Counting task for the entries below: give the number of lines that contain the word "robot", with no other text.

◆ Stored records
- - -
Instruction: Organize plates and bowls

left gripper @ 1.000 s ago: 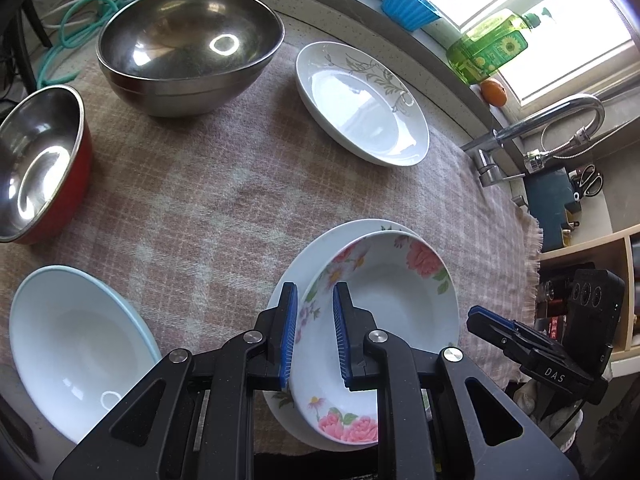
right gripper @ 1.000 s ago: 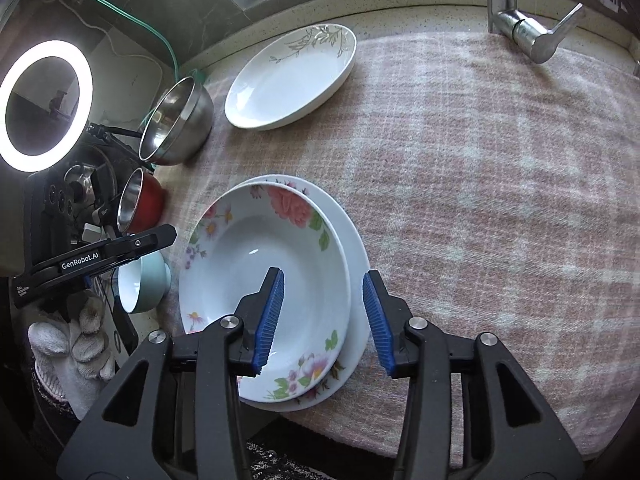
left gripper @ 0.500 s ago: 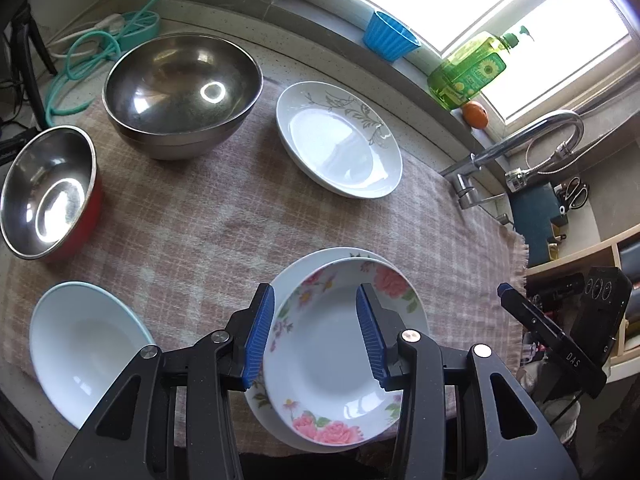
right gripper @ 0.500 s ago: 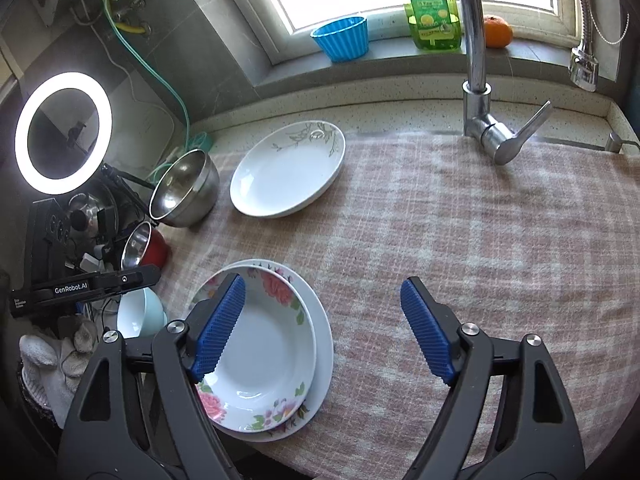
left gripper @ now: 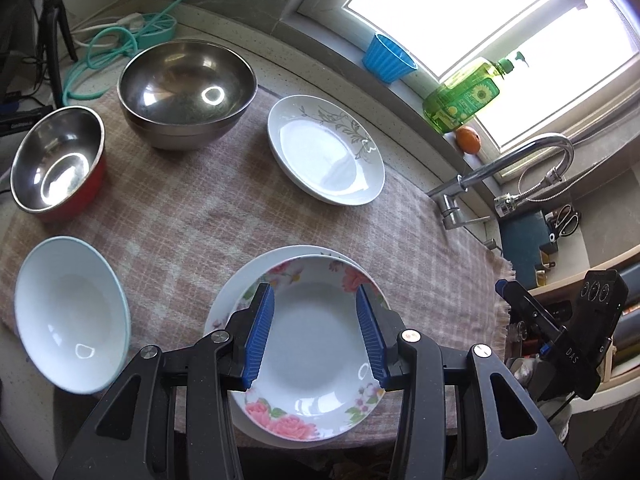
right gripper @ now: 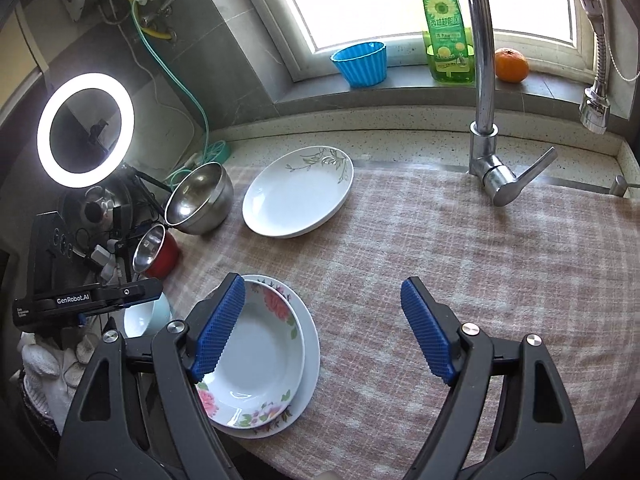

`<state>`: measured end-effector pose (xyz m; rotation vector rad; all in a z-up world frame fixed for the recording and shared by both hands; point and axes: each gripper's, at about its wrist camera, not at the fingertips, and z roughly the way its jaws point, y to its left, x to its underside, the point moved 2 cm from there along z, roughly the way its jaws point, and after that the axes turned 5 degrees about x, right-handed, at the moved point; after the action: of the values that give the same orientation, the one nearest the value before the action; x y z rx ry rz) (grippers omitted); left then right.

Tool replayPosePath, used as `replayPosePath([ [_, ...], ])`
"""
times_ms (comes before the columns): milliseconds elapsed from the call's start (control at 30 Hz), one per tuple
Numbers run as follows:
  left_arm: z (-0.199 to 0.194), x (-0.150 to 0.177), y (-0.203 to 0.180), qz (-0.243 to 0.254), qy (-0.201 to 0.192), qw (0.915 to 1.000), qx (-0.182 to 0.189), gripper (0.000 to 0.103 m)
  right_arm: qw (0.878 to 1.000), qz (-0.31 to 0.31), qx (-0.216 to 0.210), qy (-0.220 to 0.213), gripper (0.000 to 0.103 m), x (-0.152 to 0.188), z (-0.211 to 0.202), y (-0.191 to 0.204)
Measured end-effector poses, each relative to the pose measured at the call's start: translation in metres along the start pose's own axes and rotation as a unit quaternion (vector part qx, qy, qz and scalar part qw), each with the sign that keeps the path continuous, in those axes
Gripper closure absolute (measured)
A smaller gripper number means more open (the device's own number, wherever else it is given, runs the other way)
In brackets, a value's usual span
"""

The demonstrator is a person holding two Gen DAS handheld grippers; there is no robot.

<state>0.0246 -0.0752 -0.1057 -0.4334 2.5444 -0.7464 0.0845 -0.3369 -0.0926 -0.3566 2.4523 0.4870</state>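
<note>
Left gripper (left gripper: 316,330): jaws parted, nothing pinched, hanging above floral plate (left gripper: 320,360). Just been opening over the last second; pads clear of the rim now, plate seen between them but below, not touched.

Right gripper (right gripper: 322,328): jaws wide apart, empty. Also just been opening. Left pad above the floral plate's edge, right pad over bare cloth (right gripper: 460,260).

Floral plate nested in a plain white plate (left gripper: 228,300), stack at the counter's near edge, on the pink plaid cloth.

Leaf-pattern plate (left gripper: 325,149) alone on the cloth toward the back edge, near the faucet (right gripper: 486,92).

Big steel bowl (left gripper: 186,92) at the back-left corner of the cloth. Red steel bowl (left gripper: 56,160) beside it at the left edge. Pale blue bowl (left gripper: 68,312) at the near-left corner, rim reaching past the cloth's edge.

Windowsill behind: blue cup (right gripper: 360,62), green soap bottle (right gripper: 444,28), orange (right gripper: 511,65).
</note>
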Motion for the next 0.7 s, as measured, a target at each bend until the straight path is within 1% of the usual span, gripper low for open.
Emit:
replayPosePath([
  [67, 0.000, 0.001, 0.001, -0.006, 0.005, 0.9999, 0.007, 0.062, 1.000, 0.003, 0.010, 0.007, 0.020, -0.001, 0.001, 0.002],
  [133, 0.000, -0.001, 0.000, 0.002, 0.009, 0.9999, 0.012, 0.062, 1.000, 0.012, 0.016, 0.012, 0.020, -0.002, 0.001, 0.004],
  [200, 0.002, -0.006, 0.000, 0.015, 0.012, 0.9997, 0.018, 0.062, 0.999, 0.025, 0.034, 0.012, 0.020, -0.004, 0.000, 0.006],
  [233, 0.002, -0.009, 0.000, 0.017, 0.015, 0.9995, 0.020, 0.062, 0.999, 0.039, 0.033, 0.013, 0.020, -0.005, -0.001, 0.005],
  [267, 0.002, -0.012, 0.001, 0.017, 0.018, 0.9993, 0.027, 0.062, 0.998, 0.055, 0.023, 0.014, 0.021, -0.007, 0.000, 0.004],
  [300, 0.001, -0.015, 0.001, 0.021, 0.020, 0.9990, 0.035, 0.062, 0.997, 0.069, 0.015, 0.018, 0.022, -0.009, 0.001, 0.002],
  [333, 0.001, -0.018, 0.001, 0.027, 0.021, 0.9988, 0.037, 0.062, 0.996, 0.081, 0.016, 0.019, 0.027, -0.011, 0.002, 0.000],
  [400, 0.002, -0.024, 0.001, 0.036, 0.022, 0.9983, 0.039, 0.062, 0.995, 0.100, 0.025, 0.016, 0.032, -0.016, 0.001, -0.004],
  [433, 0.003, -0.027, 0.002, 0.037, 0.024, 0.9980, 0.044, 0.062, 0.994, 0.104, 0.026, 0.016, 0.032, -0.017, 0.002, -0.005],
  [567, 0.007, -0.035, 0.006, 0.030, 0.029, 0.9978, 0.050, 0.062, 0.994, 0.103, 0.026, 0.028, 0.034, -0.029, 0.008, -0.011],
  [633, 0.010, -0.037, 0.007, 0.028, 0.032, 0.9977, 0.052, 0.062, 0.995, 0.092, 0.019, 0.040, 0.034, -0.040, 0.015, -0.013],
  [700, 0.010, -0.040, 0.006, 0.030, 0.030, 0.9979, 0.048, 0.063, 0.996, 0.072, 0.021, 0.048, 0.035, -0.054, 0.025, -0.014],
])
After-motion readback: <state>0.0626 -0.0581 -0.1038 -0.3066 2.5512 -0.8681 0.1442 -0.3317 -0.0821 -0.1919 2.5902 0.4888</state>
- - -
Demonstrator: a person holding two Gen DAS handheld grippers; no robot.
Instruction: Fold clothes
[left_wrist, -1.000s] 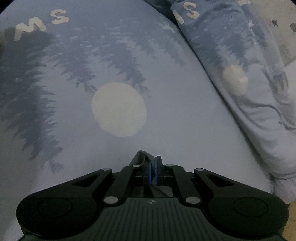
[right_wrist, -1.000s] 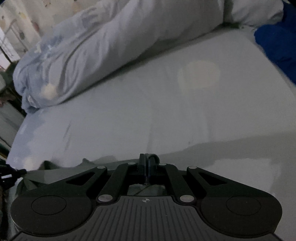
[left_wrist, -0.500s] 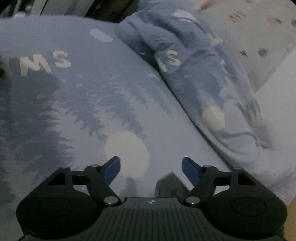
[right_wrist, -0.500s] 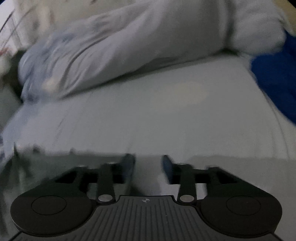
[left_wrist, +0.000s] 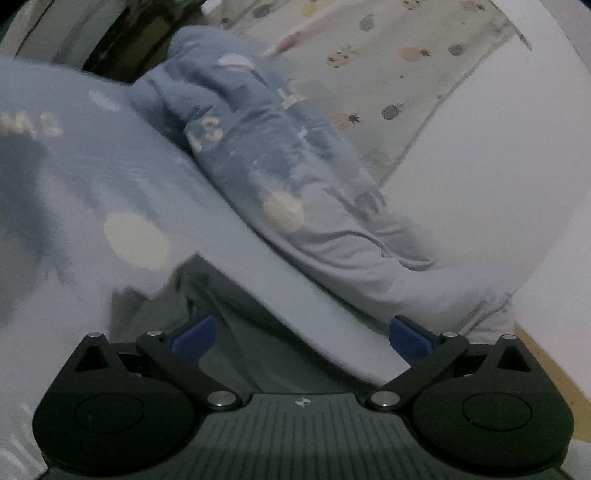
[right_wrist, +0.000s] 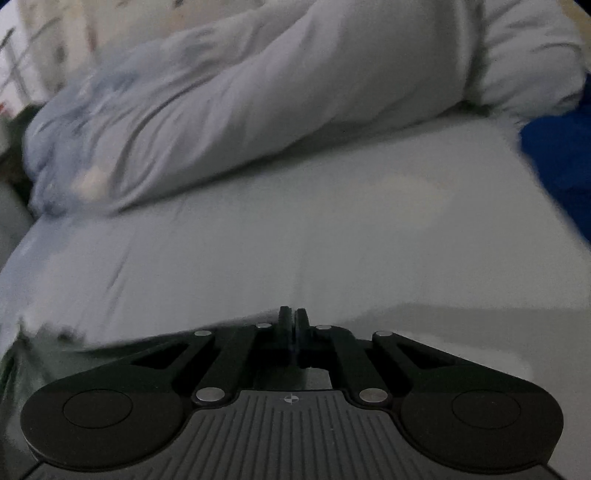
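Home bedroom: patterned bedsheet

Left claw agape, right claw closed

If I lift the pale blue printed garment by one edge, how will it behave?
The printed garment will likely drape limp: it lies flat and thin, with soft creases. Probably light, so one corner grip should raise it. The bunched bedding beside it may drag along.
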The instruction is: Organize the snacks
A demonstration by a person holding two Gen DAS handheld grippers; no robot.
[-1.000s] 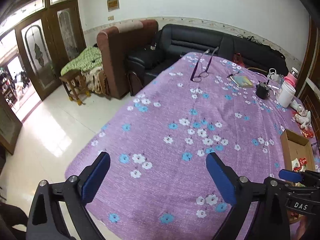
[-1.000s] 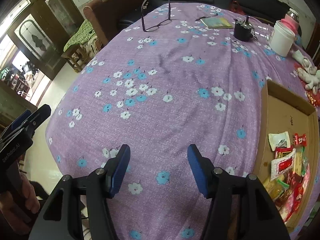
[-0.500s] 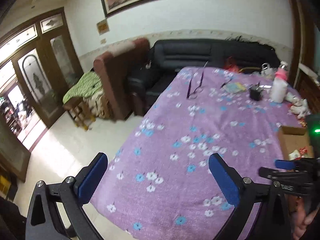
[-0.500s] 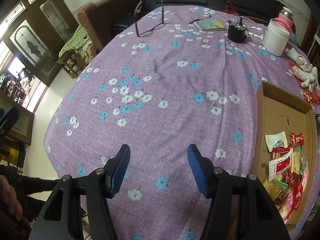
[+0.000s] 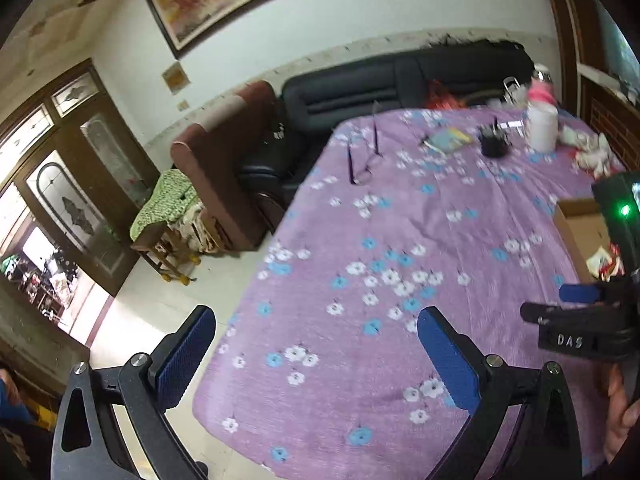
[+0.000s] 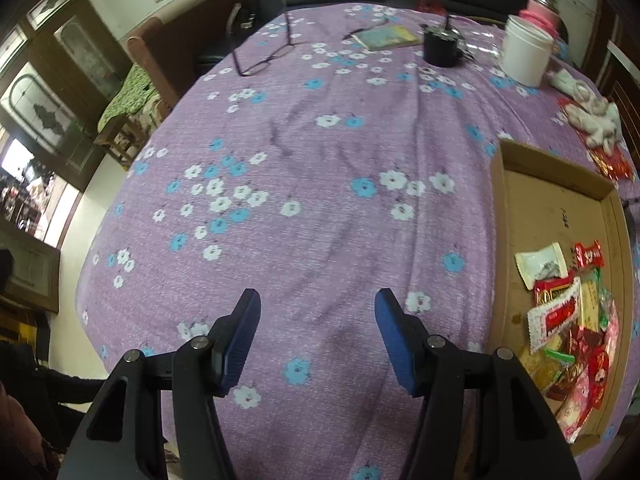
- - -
◆ RESPONSE TO THE TASK
3